(REQUIRED ACTION)
Go to the line containing "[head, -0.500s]" in the records below and print it and every following line exactly, on through the line containing "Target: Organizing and", then stop.

[Extracted records]
- Opening Delimiter -

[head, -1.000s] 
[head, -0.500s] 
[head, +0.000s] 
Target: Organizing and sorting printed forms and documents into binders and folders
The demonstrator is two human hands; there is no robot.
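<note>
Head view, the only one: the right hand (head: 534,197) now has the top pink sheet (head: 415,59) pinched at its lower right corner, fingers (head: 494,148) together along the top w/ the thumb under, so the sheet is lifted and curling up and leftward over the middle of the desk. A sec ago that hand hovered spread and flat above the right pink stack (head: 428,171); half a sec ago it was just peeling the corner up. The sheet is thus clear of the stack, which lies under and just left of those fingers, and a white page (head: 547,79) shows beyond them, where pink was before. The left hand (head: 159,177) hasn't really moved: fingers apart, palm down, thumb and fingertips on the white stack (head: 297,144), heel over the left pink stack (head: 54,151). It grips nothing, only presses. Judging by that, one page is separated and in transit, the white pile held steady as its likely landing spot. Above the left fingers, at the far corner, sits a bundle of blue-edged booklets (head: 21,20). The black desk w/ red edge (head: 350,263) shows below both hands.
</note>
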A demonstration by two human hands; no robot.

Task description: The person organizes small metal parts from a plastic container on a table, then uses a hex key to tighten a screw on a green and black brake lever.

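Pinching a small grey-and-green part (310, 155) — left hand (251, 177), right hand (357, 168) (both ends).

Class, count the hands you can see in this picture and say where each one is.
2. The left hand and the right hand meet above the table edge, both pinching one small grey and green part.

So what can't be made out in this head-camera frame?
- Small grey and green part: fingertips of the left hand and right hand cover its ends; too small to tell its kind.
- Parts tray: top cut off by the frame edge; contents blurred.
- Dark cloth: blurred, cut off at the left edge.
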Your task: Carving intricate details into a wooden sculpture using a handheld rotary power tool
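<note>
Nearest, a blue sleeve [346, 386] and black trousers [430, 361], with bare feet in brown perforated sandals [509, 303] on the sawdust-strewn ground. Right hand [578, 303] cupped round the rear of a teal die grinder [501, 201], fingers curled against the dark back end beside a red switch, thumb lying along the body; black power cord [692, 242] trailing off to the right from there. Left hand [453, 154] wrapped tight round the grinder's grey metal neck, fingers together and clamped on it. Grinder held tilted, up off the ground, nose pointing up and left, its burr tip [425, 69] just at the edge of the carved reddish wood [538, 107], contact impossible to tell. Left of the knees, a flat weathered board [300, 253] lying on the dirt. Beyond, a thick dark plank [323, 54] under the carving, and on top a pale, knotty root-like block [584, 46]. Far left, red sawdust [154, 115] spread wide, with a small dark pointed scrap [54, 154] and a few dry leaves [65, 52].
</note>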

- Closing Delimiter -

(RESPONSE TO THIS EXERCISE)
[head, -0.500s] 
[head, +0.000s] 
Target: Organizing and sorting printed forms and documents into binders and folders

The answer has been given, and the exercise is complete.